The question is, to me, is any start-up chip designer successful in the AI market who is not partnered with a major player (cloud computing company or top tier chip maker)? I can't think of any. While a couple of my friends point to Cerebras, they are a remarkable technical success, but revenue-wise they are still well under $500M, and losing money.
I would put Cerebras in the path to success category, but they still might need the major partnering tie-in, like Amazon, to go the distance. Other than that, I think you are right, with two caveats:
* There's likely still opportunity on the client side. It's not clear that Apple, Intel and AMD have gotten their XPUs right for real-world client side applications, and there are more specialized apps like autonomous driving, etc. where chips optimized for something completely different (al la AI5, AI6) are required.
* China - who knows what's going to evolve as the home-grown data center inference win there. Probably still ties in with Huawei or a hyperscaler/CSPs like Alibaba. I do find it interesting that Alibaba has been doing some major contributions with respect to Mooncake to NVIDIA's open source "OS" for racks/pods, Dynamo.
This article shows how SGLang RBG + Mooncake enable production-grade, cloud-native LLM inference with PD-disaggregation.
www.alibabacloud.com
Reasoning models are growing rapidly in size and are increasingly being integrated into agentic AI workflows that interact with other models and external tools. Deploying these models and workflows in…
developer.nvidia.com
But inference is where Groq has been aiming all along, correct? Except for Cerebras, are any start-ups competing in training anymore? (I can't think of any.)
I can't, though again, China is the unknown. There isn't much space given TPU, Trainium 3 and AMD are already filling up the rest of the training space.
Building an inference solution on Groq, or any start-up, is a risky proposition that they'll fold from lack of funding, and you'll have wasted precious time to market. Now that Groq has the backing of Nvidia, I think they could become the frontrunner. Not because they're so awesome, but because of Nvidia. Then there's SambaNova and Intel. I think there's hope for Samba-tel too.

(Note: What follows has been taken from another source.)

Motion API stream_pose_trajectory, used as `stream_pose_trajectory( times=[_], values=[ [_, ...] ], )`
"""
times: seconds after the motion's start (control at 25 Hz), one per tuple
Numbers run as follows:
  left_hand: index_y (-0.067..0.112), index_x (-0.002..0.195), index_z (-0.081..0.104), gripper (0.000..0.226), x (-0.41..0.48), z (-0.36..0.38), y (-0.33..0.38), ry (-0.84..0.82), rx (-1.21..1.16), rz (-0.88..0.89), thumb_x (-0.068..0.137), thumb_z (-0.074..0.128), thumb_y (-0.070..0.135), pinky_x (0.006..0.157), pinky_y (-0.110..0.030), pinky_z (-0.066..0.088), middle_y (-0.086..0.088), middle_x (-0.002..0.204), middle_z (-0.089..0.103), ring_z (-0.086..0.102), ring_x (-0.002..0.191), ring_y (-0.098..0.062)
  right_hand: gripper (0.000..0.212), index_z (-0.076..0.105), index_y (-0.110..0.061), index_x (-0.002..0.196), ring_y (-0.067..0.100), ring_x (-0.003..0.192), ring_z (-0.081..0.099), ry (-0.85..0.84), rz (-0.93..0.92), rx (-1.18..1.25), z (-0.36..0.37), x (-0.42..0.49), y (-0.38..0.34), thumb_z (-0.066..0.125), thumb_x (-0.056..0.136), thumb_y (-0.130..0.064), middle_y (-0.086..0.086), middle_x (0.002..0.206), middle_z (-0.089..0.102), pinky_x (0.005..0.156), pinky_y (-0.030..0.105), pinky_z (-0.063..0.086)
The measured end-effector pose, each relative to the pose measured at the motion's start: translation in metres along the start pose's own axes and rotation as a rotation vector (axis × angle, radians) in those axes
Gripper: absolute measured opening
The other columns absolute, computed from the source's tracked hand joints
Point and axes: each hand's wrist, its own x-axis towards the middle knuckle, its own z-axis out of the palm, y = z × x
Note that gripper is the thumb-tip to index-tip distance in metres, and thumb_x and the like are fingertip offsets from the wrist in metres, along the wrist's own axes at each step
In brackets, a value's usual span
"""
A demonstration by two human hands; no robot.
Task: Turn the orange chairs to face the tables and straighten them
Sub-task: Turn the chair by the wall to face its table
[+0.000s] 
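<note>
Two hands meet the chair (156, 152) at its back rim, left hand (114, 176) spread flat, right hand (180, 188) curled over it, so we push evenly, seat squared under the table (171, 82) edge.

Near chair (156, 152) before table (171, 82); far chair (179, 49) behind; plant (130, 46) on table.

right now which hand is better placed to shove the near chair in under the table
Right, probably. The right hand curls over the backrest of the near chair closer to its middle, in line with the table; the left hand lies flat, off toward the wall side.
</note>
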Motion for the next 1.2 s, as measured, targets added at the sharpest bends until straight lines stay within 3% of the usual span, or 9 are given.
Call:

My guess is that there will be fallout and specialization in data-center level rack/pod level AI inference hardware over the next couple years. There's just so much that has to come together for the co-optimized general solution - processor systems (2 or more different types), connectivity, storage tiers, orchestration OS, all the different model serving environments, plus the physical racks with extreme power and cooling considerations. And all the hardware components require new chips that are not general purpose and have to be co-optimized together - so we're back to a vertical focus like IBM mainframes, at least for while.